Waman had started writing in Konkani at the time he was working in Mumbai. His wife was illiterate but had a very good knowledge of Konkani language and folklore. He made her recite the tales and proverbs and put them in writing which were published later.

"Goenkaaranchi Goianbhaili Vosnook" (Goan migrants outside Goa) was a series of history lectures given by Shenoi Goembab at the Saraswat Brahman Samaj, Mumbai, in 1927.

Another historical book he wrote was "Albuquerquan Goen Koshem Jiklem" (How Albuquerque Won Goa).

"Mhoji Baa Khuin Gelli?" is regarded as the first modern Konkani short-story. It was published in "Gomantopnishat", which is a two-volume collection of fiction and non-fiction. The second volume contained "Sonvsar Budti" (The drowning of the world). It used the story of the Great Flood to discuss various philosophies and includes parts from various religious works such as the Upanishads, Bible, Qur'an and Talmud.

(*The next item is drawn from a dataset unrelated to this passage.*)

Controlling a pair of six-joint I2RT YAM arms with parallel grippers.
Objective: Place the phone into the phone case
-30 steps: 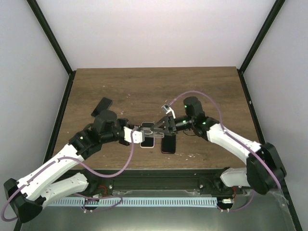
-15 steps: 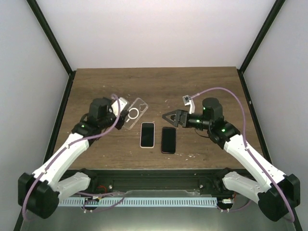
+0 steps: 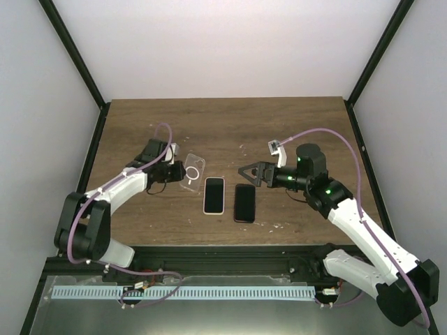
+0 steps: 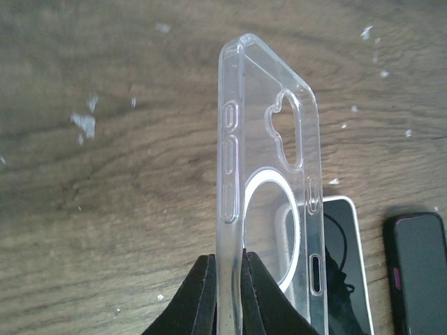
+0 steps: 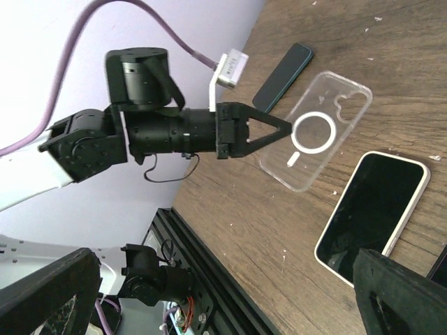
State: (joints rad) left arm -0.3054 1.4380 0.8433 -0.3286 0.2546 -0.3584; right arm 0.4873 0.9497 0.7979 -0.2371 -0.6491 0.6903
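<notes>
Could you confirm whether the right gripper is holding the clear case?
No, the left gripper pinches the clear case by its edge; the right gripper hangs open and empty.

You have 2 phones side by side on the table (image 3: 223, 125) at center frame in the top view: phone (image 3: 214, 195) left, second phone (image 3: 244, 202) right. The phone case (image 3: 190, 169) is up-left of them, in the left gripper (image 3: 176, 172). The right gripper (image 3: 242, 172) is just above the second phone in frame.
</notes>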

He believed that Konkani language was awaiting a revolution and it could only be brought about by its youth. This was revealed in his essays "Amrutacho Pavs" (The Rain of Nectar) and "Konkani Vidyarthiank" (For Konkani Students)

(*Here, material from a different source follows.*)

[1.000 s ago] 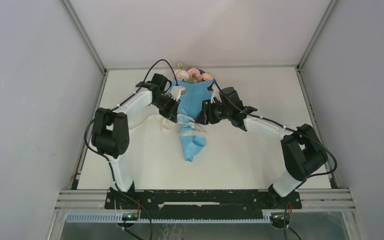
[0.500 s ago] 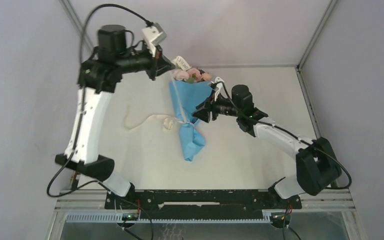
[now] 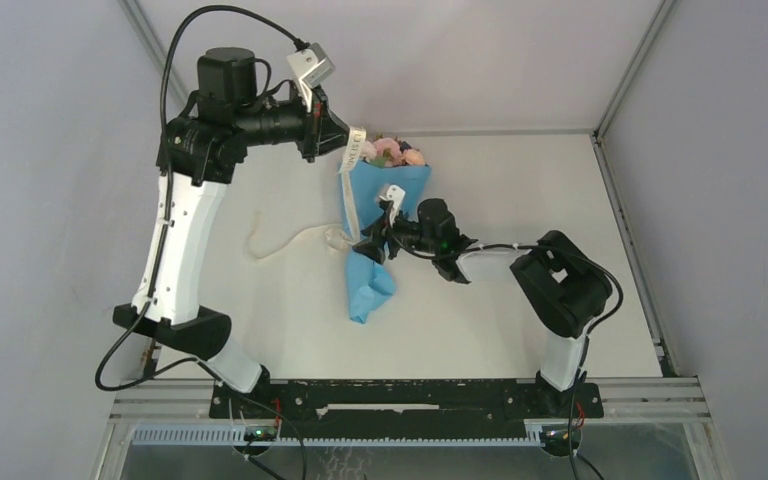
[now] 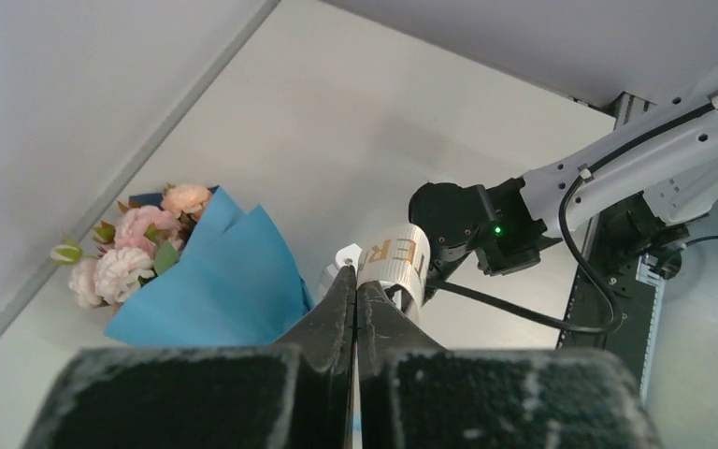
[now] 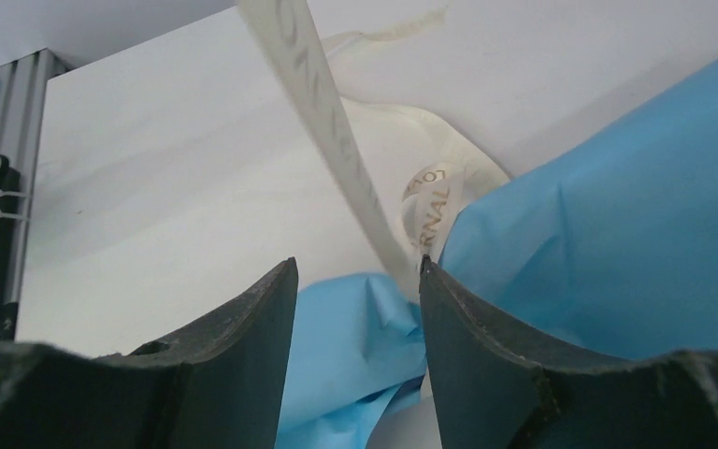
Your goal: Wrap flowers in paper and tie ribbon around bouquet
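Ribbon (image 5: 337, 131) is stretching from the waist of the bouquet (image 3: 385, 200) up to the raised left gripper (image 4: 356, 281), whose fingers are pinching its printed end. The right gripper (image 5: 355, 273) is hovering at that waist, jaws apart, the strand passing between them; contact is unclear. Flowers (image 4: 126, 257) are peeking from the paper (image 5: 617, 215), stems hidden inside. Overhead, the right gripper is partly covering the tie.

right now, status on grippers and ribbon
left gripper shut on ribbon, raised high. right gripper open beside bouquet waist. ribbon runs from waist up to left gripper, tail loose on table.
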Controlling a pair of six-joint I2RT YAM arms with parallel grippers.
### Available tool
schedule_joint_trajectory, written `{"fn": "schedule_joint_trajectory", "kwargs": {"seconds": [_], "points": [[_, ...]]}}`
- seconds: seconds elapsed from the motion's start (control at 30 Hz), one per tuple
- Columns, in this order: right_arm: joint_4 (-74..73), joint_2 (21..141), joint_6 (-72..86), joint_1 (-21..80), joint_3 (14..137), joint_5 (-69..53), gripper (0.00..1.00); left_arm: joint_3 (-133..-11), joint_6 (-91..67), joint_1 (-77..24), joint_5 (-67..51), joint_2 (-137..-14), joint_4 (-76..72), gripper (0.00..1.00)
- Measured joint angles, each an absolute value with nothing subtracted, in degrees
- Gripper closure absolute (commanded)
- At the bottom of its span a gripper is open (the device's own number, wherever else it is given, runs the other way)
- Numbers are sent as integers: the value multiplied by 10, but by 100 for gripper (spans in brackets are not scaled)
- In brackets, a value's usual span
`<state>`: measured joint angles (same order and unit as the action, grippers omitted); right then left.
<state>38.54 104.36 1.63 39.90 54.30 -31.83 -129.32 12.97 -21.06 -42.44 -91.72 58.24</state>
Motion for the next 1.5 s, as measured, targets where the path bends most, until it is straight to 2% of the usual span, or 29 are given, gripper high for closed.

One of his major contribution was towards children's literature. "Bhurgianche Vyakran" (Children's Grammar) was written in a series of question-answers that he used to teach his son and "Bhurgianlo Ishtt" was a collection of short stories.

He also translated many works into Konkani the chief among them being Molière's Le Médecin malgré lui, which he translated as "Mogachen Logn" (Love Marriage) and Shakespeare's Othello, Hamlet and King Lear.

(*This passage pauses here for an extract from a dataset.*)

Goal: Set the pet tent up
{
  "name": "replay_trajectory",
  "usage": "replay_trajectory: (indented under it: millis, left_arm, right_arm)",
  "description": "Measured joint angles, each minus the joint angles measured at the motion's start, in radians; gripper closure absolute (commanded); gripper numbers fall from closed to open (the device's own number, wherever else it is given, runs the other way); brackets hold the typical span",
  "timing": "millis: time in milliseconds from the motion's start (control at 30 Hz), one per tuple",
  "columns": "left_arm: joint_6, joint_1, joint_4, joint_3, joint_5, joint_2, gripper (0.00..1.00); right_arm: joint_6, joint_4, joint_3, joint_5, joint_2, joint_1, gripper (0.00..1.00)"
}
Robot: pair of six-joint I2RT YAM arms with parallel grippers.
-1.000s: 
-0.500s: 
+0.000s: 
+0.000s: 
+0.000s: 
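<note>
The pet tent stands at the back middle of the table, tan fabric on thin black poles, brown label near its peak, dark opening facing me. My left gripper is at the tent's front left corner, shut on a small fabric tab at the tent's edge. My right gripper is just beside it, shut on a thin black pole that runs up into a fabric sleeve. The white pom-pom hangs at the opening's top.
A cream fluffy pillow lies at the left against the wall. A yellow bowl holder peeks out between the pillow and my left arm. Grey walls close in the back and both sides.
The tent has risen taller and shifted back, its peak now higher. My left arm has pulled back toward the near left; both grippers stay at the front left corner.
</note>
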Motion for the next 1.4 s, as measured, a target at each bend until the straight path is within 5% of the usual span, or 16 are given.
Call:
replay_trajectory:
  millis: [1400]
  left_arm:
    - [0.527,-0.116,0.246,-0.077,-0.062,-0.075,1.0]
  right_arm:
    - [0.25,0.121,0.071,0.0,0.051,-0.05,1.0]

He is most remembered for his translation of the Bhagavad Gita into Konkani: "Bhagwantalem Geet".[2]

Konkani Activist[edit]

He had observed how Konkani had diminished in status among Goans and Marathi and Portuguese had taken the place of respect among the educated, upper class Hindus and Christians respectively. Konkani was used only to communicate with their employees, the poor and downtrodden castes. The favourable status accorded to Christians versus others in Goa by the Portuguese rulers had further caused a communal divide.

He believed that no matter how many languages a person could communicate in to earn a living, he was lost if he could not communicate in his mother tongue, the "language of your soul" as he called it.[1] "We have been shining under others' lamps", observed Shenoi Goembab.[1]

He began telling Konkanis about the sweetness of their mother tongue and of its rich past. He started writing books to propagate his views.[1] Not only did he see the Konkani language as an inseparable part of every Goan's and Konkani's identity. He also saw it as a movement against Portuguese rule in Goa.

Shenoi Goembab wrote 7 books in the Latin script and 22 in Devanagari. This included short stories, dramas novels, poetry, essays, linguistics, philosophy history.[1]

Perhaps, ahead of his time, Shenoi Goembab stressed on the need to eliminate caste barriers and get the lower castes educated. He said "lets make Pandits (scholars) out of Gawdes (farmers)" The alienation of the lower castes was one of the reasons why many of them switched over to Marathi.

In a communally divided linguistic community Waman Shenoi spread the message of peace and unity without rejecting religion. He equated Santeri (a Goddess popular among Goans) with the Virgin Mary to get the Goan Catholics and Hindus, two major communities of Goa, to join hands for Konkani. He would chant "Om Santeri Have Mercy on Us! Holy virgin Mother Bless Our Way!"

Demise[edit]

He died on 9 April 1946 in Mumbai.

Recognition[edit]

His death anniversary, 9 April, is observed as Vishwa Konkani Dis (World Konkani Day).[3]

Shenoi Goembab was posthumously awarded the Konkani Person of the Millennium award by Mandd Sobhann (a Mangalore based Konkani organisation), on his 54th death anniversary(9 April 2000).[3]